What the task requires — The required output is the exact run of lines below that opens at the line with "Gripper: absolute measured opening" and closes at the line with "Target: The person".

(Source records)
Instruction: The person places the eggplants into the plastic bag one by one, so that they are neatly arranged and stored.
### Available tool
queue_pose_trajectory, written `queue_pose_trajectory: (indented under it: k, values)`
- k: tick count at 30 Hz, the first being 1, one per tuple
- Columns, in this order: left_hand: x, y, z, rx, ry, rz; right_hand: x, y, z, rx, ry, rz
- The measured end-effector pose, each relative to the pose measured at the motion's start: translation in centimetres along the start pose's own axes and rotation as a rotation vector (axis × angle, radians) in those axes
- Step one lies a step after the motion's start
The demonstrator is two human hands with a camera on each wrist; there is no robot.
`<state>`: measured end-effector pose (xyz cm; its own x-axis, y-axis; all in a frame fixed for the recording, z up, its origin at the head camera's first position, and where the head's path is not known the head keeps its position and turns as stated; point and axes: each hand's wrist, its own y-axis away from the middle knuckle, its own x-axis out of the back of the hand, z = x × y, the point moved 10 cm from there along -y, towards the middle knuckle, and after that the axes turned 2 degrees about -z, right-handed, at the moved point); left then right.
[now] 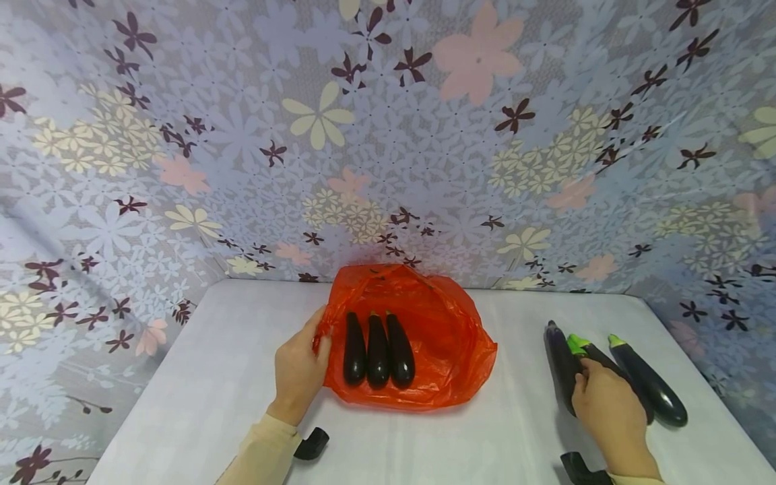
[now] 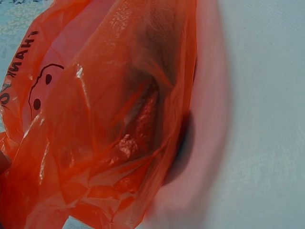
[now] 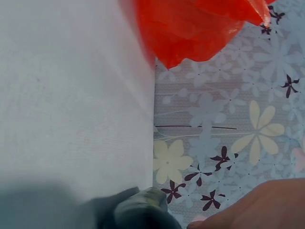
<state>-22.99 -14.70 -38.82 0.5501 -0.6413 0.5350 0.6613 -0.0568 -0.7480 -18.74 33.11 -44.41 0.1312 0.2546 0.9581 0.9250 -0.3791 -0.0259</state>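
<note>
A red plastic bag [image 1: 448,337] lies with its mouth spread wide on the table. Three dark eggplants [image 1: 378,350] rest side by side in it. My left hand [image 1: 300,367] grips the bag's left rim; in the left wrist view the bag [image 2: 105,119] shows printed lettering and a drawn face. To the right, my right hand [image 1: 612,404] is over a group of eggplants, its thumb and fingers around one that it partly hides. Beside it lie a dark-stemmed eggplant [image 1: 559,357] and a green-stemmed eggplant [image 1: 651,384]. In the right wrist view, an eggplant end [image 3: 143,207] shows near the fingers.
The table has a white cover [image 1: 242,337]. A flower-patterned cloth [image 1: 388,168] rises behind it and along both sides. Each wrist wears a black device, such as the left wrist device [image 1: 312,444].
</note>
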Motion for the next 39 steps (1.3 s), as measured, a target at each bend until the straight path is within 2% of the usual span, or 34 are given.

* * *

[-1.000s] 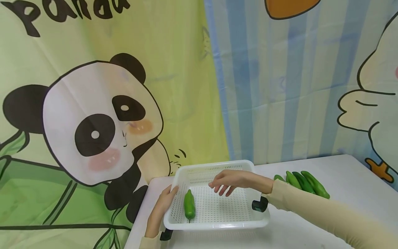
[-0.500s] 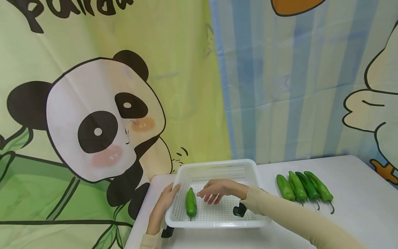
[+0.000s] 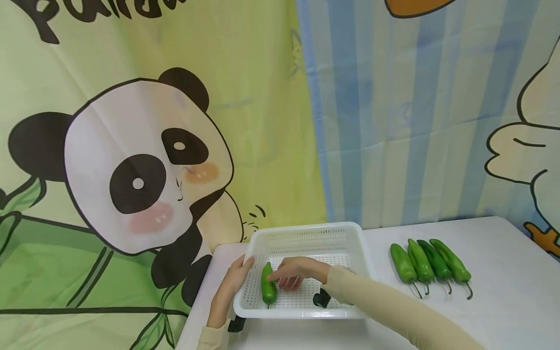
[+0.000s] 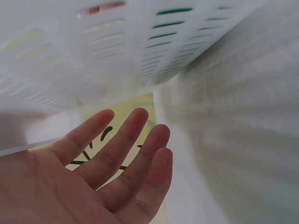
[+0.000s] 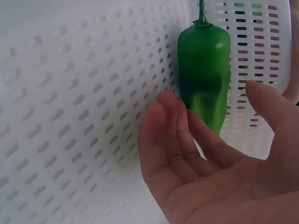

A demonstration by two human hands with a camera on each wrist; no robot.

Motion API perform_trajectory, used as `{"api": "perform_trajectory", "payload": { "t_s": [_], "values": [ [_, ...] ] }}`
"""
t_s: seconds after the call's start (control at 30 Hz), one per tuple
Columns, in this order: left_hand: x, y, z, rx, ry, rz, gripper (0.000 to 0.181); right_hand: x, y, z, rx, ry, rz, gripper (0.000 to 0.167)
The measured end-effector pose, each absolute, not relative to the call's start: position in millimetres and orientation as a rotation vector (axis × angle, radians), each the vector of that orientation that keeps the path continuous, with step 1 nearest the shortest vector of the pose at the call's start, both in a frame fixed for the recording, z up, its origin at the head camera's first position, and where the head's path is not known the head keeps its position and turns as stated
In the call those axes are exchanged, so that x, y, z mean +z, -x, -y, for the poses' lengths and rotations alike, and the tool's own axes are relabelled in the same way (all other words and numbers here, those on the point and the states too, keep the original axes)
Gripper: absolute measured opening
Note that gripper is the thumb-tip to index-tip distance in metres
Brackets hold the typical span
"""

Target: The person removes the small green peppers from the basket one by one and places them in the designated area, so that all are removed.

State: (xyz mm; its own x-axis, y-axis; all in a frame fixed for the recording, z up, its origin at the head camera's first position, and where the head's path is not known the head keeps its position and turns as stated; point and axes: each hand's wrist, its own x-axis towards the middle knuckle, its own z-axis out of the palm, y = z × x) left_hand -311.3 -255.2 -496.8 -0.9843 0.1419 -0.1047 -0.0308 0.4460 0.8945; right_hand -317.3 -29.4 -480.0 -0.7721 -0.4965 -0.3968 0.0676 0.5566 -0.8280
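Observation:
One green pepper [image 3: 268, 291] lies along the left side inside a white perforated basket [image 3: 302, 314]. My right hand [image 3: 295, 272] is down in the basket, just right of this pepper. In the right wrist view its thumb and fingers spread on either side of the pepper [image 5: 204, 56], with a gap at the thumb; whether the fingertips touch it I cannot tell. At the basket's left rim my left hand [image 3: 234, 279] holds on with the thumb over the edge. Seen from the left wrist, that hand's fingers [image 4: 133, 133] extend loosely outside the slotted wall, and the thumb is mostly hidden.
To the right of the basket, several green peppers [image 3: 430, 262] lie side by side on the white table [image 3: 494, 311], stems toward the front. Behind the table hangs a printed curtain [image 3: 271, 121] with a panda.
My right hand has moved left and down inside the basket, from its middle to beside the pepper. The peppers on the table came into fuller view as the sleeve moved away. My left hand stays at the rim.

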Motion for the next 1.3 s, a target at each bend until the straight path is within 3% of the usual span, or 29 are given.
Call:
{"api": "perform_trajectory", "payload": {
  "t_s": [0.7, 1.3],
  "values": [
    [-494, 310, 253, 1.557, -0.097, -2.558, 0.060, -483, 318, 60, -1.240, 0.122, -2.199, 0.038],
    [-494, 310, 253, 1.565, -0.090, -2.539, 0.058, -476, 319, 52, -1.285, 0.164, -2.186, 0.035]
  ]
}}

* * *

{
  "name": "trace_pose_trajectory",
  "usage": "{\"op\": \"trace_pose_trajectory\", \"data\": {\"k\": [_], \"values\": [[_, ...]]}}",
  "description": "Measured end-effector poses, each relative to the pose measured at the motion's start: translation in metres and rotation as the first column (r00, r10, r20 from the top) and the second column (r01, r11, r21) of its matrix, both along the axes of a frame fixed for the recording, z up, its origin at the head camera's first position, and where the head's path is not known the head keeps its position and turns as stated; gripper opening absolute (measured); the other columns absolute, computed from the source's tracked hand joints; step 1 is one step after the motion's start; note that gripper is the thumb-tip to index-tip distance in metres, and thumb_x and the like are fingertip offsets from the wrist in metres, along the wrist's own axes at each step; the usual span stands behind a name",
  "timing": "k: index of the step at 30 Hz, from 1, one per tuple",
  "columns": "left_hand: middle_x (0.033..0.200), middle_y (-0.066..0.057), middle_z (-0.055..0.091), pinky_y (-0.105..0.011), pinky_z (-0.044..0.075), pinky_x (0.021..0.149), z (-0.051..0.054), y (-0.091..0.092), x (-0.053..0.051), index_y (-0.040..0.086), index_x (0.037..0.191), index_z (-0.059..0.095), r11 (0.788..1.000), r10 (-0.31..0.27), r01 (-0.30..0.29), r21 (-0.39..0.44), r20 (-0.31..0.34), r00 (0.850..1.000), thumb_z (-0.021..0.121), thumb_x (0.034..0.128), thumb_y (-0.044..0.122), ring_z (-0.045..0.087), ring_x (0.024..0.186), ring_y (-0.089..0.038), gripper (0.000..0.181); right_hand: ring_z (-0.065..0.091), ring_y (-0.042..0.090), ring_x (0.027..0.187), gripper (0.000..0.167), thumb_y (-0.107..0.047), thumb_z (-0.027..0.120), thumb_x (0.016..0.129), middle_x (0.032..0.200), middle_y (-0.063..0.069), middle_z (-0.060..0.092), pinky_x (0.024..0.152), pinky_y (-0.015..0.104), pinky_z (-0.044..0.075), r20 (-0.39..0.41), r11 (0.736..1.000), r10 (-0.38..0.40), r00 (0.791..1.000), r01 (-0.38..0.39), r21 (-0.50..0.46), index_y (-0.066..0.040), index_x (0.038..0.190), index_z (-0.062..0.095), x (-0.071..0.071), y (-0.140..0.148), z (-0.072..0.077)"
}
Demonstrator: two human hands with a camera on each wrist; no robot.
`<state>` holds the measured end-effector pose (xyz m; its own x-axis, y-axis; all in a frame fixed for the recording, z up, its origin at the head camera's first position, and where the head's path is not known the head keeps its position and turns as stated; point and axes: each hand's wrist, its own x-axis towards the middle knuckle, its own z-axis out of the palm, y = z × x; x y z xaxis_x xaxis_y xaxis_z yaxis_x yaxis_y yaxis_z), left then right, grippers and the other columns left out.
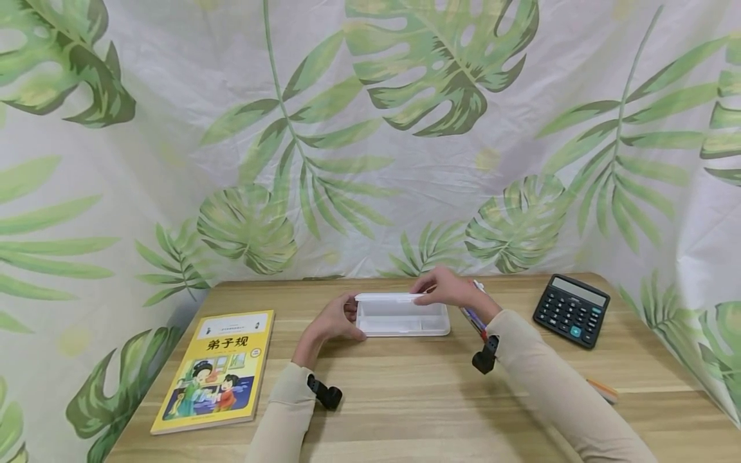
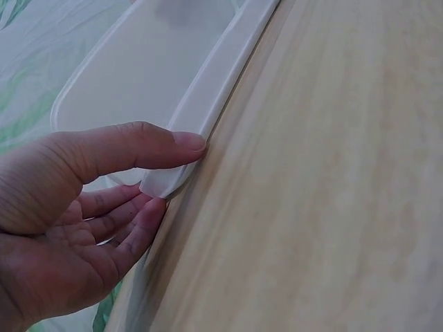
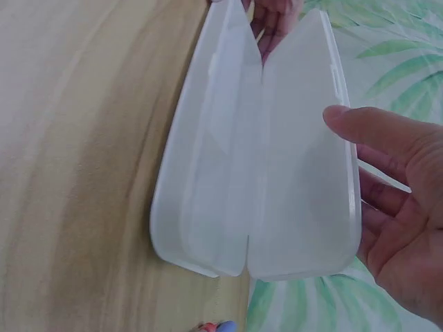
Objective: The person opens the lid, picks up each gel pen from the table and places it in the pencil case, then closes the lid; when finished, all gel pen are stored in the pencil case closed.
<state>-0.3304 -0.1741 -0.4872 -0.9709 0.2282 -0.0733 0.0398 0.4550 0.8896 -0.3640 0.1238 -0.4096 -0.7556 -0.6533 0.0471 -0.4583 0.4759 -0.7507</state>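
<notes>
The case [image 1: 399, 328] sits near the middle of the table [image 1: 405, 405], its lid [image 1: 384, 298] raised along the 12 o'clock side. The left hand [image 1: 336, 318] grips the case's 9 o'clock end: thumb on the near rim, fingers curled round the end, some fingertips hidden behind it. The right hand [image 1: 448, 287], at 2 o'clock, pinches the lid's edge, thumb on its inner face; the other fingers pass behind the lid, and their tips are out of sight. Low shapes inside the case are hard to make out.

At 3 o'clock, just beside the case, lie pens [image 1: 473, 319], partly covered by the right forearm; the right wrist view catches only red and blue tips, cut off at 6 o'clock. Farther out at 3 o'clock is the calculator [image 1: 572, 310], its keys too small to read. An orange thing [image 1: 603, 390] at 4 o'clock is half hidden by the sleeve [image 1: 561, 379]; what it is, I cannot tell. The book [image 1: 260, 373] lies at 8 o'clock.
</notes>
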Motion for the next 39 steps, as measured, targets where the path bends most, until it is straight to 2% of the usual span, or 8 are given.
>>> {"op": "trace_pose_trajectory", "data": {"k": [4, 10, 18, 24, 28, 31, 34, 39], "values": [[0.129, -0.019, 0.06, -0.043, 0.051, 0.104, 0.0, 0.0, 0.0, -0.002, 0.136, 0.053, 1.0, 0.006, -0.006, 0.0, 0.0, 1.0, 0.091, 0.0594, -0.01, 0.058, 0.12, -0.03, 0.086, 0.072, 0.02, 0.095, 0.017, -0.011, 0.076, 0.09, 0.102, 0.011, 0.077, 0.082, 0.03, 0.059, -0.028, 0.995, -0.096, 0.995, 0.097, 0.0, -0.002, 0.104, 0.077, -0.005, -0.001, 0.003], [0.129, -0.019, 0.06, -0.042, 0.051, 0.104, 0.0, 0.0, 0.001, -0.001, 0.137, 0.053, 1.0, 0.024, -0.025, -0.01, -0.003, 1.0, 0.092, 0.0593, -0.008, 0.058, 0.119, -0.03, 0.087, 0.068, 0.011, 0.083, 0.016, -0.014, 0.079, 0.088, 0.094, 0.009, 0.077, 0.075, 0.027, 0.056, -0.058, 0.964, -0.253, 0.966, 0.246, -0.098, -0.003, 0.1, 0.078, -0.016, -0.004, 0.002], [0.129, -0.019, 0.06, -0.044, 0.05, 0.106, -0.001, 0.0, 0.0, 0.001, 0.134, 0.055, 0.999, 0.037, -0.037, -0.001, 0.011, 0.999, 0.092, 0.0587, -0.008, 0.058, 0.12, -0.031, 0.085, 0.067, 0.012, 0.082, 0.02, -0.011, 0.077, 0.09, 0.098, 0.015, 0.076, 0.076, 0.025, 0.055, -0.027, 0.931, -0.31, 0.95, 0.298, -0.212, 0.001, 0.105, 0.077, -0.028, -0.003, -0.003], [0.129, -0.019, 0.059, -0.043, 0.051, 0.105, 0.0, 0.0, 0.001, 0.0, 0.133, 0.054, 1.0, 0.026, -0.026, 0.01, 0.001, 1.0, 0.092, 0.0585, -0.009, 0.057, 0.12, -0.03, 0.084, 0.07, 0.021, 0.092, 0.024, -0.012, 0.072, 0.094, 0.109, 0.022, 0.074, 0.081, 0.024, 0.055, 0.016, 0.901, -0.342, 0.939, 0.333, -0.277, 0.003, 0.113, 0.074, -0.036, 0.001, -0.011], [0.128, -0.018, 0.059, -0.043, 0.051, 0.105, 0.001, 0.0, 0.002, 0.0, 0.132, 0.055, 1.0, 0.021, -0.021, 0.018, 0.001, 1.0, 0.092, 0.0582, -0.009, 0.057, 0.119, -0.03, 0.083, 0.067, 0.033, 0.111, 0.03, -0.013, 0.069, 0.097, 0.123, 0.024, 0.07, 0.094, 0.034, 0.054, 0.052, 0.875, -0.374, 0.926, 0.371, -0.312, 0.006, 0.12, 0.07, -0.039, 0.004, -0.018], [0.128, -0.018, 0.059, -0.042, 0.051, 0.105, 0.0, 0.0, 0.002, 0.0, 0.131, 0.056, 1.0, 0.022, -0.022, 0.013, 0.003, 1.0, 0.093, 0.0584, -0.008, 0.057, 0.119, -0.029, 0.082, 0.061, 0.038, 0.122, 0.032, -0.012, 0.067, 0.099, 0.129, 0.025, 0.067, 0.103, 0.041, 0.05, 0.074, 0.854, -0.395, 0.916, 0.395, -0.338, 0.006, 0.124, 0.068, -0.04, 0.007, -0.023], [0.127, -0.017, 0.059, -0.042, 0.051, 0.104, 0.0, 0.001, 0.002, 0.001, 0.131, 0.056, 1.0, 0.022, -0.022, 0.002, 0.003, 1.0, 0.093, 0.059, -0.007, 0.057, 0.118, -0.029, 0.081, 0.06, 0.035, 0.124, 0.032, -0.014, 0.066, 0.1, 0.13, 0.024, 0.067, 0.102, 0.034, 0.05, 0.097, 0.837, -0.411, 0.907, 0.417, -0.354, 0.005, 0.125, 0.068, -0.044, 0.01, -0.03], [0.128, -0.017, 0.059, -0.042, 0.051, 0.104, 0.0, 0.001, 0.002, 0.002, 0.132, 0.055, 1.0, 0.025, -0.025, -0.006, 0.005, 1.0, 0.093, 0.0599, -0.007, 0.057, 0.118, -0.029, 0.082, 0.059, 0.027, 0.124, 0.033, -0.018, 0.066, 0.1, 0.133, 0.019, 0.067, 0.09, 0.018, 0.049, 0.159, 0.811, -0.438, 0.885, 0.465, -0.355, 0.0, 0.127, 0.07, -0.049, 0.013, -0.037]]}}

Exercise solution —
Gripper: absolute measured opening
Note that gripper is the thumb-tip to index-tip distance in metres
Brackets hold the typical span
"""

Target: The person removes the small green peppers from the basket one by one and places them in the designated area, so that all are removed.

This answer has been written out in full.